Just across the New Mexico line in the town of Anthony, Annie suffered another tire puncture. A repair kit was conveyed to her from El Paso the next morning and she “went on her way rejoicing.” But the thirty-mile trip to Las Cruces was awful. She was caught in a “blinding rain” and spent the entire night exposed to the elements without shelter. Because washouts made many of the roads around Las Cruces impassable, Annie was compelled to remain in the city for several days longer than planned. She sold photographs of herself and gave a bicycle-riding exhibition to earn a little money, while also managing before heading north to ignite a controversy that raged for more than a month.
While in Las Cruces, the cyclist got into a highly publicized spat with a local newspaper editor, Allen Kelly, of the Las Cruces Independent Democrat, who denounced her as a fraud.
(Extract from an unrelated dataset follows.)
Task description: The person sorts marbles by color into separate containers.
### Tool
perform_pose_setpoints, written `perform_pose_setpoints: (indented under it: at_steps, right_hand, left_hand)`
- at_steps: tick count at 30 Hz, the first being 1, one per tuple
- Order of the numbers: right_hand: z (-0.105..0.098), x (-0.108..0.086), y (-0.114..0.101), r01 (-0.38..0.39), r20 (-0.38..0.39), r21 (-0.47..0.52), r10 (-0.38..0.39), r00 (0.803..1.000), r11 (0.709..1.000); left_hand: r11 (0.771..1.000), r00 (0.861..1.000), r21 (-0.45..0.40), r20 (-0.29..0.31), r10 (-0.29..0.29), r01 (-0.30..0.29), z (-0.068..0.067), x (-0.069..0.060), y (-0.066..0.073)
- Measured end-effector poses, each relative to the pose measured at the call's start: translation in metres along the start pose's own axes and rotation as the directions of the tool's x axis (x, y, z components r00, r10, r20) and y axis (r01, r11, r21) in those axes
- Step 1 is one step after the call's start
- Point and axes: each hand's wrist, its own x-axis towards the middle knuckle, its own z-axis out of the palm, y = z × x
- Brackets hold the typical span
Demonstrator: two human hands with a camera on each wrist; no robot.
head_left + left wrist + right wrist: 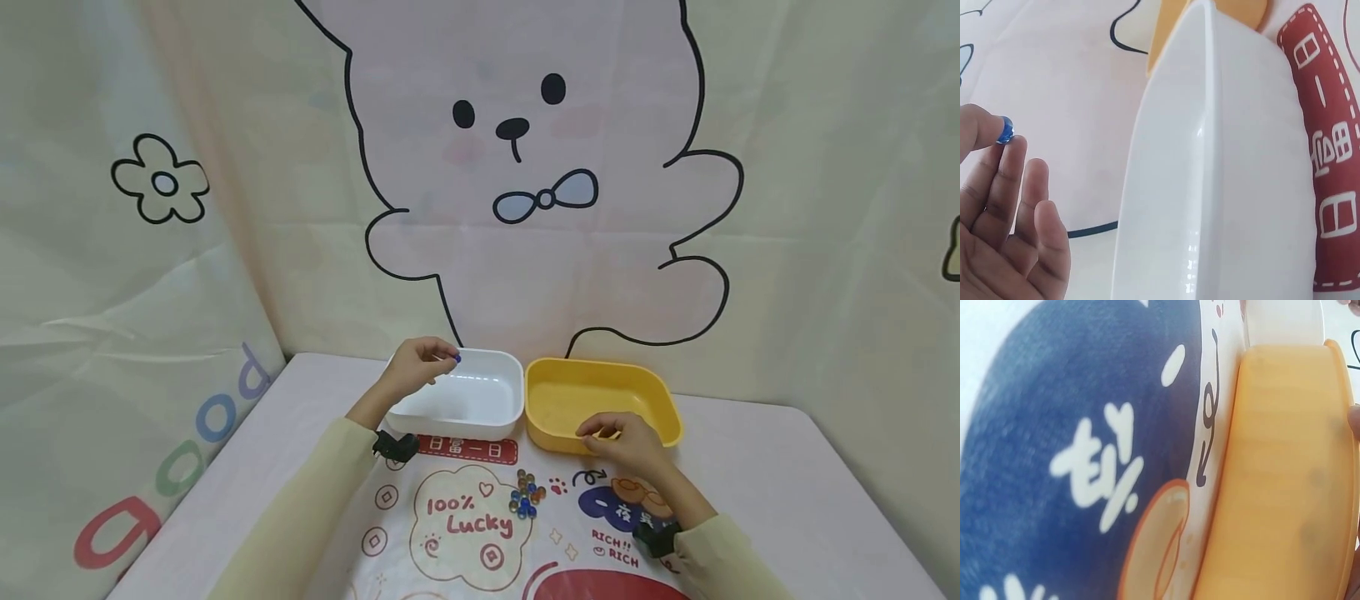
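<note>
My left hand (423,367) is over the white box (453,427), pinching a small blue marble (1005,130) between thumb and fingertips. In the left wrist view the other fingers are loosely bent beside the box wall. Over the near rim of the yellow box (547,442) is my right hand (626,442), its fingers bent toward the thumb. Whether anything is between those fingertips cannot be made out; the right wrist view has only bits of fingers behind the yellow rim. A small cluster of blue, amber and orange marbles (527,493) lies on the printed tablecloth.
Both boxes stand side by side at the back of the table (765,467), near a wall hanging (525,275) with a bear drawing. Faint dark spots (1316,477) show on the yellow box's wall. Each wrist wears a dark strap (396,447).
</note>
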Motion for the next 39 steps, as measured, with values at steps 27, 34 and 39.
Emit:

When she reached Santa Fe and the town of Las Vegas, New Mexico, a couple of weeks later, Annie contended that Kelly “was on a whiz,” or intoxicated, when she met him and that his real beef was “her refusal to go out buggy riding with him.” Her grievance, she said, “was one that would properly come under the caption ‘purely personal.’” As Annie made her way north through New Mexico and Colorado, four newspapers became caught up in a rhetorical melee about the whole affair.
“With the usual disregard for veracity, and the usual eagerness to fill up blank space, the Independent Democrat devotes nearly four columns to Miss Annie Londonderry, the lady cyclist who recently passed throug
h Las Cruces,” said the Rio Grande Republican, Kelly’s crosstown rival. “While purporting to roast Miss Londonderry, the writer succeeds only in making a clown of himself. Such buffoonery is probably a relic of bear-training days, and it was thought those antics would please the readers of the Democrat… The people of our town, however, have become very tired of this kind of thing. When it is fiction they want, they know where to find something readable and less nauseating…While, not hoping for a reform in this line from our contemporary [Editor Kelly], we cannot but help but think how refreshing it would be to see at least an attempt made at something near the truth once in awhile.”
A month after her departure, when she was already in Denver, Kelly was still feuding with Annie and trying to defend his reputation. “The alleged female person in nondescript apparel who went through here on a wheel some weeks ago claiming to have ridden around the world, did not succeed in fooling the editor of the Las Cruces Independent Democrat as easily as she did some others, and he exposed some of her extravagant pretensions,” he wrote. “The libel is the assertion that we wanted the jade to go driving with us, but that is mitigated by the allegation that we were drunk at the time. Nobody in his sober senses would have sought the intimate society of the woman, and she appears to have realized that in order to give the appearance of probability to the one assertion it was necessary to prefix the other.”
Kelly then demanded that two other newspapers, the Las Vegas (N.M.) Optic and the Santa Fe New Mexican, retract Annie’s account of their encounter, which he deemed “a stupid slander.” The New Mexican did run a letter from Kelly asking for “a correction,” but only after letting loose with a barrage of personal insults by its staff. (Kelly seems to have been a regular punching bag for other editors around the state.)